Um mau exemplo de intervenção
Utilizar as calçadas e os lajeados do Centro Histórico para publicitar mensagens é uma utilização abusiva do espaço publico patrimonial e um péssimo exemplo. Imaginemos que qualquer entidade, crente da importância da sua mensagem, se permite usar o espaço urbano, especialmente o mais qualificado, para enquadrar e valorizar a sua publicidade... Imaginemos o Centro Histórico, paredes, arcos, calçadas... cheios de anúncios, mesmo que meritórios (quanto mais não seja, aos olhos dos seus autores), a alterarem a estética da urbe e dos lugares.
Foi isto que, em nome da Acrópole XXI, se fez, com a complacência das instituições que a integram e especial responsabilidade da Câmara Municipal de Évora.

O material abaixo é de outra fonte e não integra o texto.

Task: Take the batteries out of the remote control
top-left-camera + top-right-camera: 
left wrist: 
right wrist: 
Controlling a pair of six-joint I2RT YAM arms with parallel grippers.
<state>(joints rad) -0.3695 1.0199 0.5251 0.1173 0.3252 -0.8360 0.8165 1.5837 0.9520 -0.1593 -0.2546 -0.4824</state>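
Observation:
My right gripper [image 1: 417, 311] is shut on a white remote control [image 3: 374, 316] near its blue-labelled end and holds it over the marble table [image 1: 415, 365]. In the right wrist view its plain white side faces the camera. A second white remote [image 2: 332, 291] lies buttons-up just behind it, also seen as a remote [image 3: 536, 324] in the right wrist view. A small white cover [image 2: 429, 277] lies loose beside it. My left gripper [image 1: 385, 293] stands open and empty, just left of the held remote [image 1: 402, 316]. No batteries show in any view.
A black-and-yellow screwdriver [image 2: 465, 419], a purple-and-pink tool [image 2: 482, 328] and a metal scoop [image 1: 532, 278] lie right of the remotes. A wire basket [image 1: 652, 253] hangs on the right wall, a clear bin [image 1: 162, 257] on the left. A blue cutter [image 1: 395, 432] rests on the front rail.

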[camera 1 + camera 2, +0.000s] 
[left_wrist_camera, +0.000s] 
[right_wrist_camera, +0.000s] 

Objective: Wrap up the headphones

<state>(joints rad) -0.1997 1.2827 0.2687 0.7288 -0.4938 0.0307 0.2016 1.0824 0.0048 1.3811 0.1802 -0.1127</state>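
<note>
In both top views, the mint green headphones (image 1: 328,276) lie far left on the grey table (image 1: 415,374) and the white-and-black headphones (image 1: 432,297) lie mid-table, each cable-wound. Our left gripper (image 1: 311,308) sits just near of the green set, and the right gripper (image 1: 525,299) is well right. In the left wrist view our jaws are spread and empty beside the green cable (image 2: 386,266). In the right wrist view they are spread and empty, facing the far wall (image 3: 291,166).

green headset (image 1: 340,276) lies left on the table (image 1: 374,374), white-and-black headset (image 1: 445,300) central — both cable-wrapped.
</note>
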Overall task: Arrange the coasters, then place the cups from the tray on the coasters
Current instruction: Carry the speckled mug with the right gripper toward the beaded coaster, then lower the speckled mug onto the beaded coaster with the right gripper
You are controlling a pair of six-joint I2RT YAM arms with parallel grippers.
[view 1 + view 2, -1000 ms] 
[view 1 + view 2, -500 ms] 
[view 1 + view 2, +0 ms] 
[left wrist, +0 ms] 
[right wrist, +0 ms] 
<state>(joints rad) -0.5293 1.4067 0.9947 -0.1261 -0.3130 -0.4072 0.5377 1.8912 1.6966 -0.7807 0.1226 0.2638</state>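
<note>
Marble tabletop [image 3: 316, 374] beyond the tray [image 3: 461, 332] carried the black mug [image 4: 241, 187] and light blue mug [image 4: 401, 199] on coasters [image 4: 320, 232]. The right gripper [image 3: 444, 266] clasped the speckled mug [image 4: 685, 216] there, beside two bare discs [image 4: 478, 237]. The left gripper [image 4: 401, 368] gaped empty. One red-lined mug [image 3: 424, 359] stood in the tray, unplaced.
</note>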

Aconteceu depois um acrescento irónico, que a diligente autoridade se apressou a apagar. (Quem diz o quê e quem apaga quem?) O Grupo Pro-Évora manifesta a sua total discordância por este tipo de intervenções, que só contribuem para o desprestígio da cidade e a degradação da sua qualidade patrimonial.
"Pela Biblioteca Pública"
Remonta a 1992 a intenção declarada, por parte dos responsáveis pela cultura em Portugal, de dividir a Biblioteca Pública de Évora, uma das mais notáveis do pais. Desde logo o Grupo Pro-Évora iniciou uma campanha de defesa desta instituição, a semelhança do que fizera aquando da sua fundação.